#### WHAT THIS TASK INVOLVES:
Where the records below show the word "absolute" in a line, please copy that line.

#### Excerpts from a dataset:
----------------------------------------

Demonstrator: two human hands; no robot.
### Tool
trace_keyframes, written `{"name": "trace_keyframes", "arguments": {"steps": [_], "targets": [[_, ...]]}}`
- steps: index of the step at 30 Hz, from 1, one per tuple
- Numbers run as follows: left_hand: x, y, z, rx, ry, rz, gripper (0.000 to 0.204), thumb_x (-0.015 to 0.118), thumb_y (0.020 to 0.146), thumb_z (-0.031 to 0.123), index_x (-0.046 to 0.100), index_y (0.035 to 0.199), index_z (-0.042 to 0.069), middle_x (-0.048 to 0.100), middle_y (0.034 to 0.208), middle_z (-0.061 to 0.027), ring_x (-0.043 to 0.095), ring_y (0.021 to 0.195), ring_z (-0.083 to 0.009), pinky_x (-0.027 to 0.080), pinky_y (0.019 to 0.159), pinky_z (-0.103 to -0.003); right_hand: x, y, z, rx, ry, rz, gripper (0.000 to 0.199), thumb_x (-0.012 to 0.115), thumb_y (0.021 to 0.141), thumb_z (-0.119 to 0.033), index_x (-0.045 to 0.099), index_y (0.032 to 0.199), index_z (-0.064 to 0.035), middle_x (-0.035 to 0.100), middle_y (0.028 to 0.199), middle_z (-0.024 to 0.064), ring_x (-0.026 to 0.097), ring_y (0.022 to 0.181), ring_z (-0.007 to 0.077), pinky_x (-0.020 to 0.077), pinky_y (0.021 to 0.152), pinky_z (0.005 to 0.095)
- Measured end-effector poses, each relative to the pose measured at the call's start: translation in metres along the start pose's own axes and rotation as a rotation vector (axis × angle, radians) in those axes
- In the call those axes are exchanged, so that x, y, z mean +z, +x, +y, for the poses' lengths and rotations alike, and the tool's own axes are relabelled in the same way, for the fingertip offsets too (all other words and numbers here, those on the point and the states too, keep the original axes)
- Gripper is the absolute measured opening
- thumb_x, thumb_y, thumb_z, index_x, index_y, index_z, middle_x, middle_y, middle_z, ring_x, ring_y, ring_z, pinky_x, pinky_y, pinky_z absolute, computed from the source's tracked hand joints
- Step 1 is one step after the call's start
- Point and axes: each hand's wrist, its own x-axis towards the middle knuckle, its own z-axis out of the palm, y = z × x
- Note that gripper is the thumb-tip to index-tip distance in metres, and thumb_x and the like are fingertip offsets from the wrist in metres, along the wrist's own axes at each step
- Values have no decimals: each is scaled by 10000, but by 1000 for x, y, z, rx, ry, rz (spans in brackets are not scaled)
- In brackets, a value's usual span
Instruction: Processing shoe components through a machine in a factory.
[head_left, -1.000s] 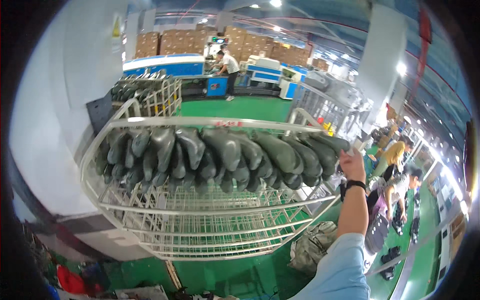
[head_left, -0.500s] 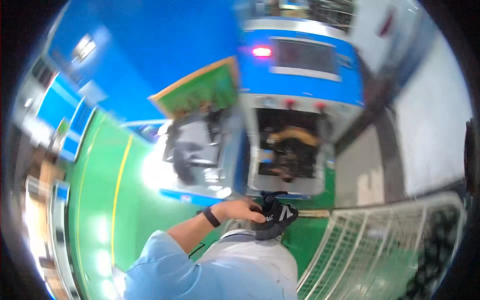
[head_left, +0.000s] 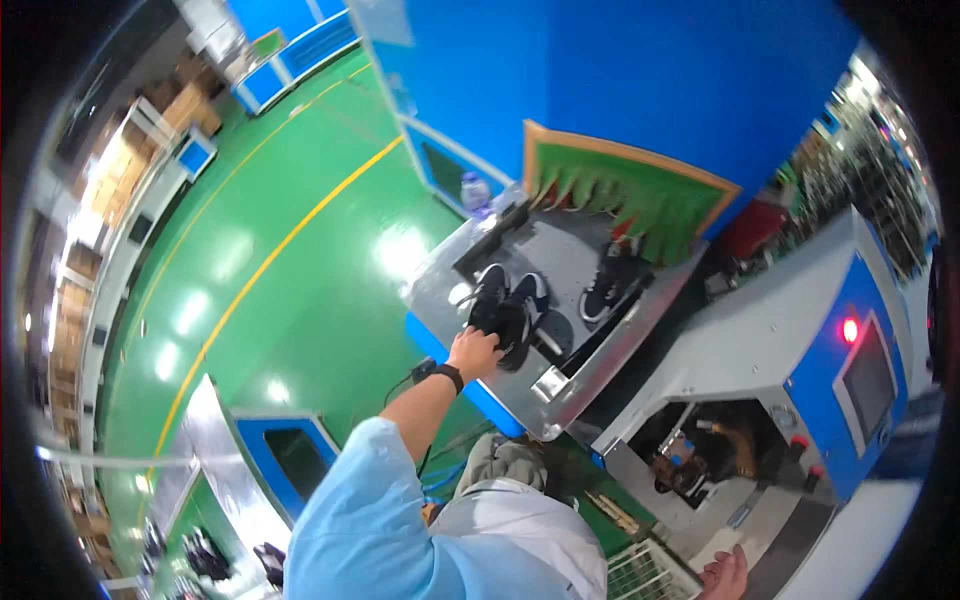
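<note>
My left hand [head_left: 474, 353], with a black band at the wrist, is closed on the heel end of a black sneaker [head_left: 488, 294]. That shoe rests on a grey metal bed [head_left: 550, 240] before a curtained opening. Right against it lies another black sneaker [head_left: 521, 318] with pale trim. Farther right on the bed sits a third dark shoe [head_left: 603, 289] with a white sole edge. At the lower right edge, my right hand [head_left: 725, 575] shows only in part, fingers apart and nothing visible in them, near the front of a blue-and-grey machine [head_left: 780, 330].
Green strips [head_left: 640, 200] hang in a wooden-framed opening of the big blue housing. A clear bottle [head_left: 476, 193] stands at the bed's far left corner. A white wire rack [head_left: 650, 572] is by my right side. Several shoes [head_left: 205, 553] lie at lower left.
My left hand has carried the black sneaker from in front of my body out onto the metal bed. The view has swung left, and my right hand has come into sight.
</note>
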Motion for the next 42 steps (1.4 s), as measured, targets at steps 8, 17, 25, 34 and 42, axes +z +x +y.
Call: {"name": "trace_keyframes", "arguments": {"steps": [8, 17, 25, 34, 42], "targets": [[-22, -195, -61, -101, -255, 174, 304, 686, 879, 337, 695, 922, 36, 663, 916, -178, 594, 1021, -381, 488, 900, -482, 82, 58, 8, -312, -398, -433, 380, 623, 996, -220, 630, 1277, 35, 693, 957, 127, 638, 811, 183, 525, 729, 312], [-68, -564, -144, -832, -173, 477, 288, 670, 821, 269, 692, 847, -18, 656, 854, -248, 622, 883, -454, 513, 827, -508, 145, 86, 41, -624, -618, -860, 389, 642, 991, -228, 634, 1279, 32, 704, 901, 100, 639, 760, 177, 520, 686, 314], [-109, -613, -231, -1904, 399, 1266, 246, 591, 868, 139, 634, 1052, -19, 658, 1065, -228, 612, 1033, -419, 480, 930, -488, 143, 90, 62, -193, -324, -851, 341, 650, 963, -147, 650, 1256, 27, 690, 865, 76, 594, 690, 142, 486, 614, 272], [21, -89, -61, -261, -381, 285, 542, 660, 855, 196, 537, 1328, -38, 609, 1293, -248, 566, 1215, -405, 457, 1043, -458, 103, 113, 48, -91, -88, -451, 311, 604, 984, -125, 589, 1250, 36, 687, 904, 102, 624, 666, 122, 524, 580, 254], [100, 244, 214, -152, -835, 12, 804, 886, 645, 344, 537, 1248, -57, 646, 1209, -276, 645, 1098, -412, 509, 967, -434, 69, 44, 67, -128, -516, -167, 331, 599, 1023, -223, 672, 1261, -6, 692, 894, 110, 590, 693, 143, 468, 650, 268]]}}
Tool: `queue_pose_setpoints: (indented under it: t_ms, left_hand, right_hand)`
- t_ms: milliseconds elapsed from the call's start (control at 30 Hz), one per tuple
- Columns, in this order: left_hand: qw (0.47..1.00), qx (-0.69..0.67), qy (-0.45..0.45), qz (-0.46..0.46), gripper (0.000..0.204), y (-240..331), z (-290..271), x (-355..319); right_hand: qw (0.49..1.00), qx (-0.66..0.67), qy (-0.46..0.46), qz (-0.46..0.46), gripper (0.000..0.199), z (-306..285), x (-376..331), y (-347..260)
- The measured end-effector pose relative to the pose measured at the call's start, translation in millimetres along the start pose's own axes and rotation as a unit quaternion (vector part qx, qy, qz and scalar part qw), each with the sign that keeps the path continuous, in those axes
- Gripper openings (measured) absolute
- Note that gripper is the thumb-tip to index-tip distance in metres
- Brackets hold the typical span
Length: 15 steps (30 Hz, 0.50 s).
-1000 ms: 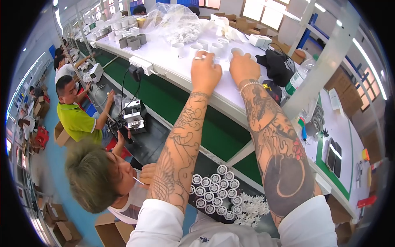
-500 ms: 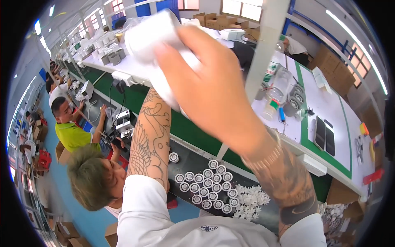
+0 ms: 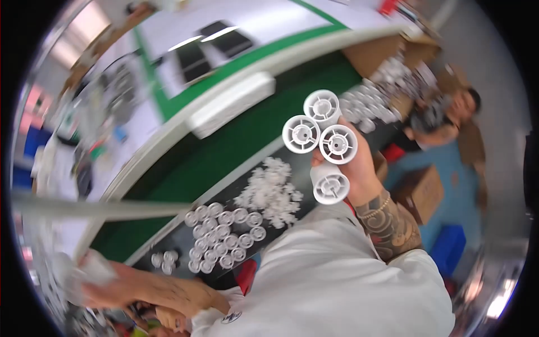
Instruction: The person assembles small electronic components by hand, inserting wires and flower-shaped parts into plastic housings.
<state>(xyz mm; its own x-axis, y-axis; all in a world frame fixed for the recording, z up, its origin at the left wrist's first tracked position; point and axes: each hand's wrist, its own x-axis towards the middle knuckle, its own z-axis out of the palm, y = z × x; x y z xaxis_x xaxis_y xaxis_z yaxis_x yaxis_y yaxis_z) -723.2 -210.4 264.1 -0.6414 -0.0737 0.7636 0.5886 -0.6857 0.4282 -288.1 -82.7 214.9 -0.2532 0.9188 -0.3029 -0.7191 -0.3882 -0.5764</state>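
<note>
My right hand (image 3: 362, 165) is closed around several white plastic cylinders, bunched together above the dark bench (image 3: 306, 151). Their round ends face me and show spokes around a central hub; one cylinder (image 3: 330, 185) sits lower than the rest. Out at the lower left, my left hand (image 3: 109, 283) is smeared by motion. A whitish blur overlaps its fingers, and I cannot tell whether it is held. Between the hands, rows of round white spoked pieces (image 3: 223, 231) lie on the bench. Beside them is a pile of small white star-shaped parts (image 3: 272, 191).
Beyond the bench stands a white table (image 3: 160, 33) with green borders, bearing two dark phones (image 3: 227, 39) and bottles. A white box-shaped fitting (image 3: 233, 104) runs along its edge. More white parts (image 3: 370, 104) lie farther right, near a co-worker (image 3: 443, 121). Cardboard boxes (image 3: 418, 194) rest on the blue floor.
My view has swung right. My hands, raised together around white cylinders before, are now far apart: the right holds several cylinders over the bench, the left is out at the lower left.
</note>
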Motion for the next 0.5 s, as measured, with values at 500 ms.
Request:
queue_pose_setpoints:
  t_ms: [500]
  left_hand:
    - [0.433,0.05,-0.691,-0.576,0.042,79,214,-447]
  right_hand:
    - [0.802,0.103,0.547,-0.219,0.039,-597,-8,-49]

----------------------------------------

#### EXPECTED ANSWER:
- Gripper is the absolute measured opening
- thumb_x, thumb_y, thumb_z, index_x, index_y, index_z, middle_x, middle_y, middle_z, ring_x, ring_y, ring_z, pinky_x, pinky_y, pinky_z absolute, computed from the source's tracked hand joints
- Gripper openings (measured) absolute

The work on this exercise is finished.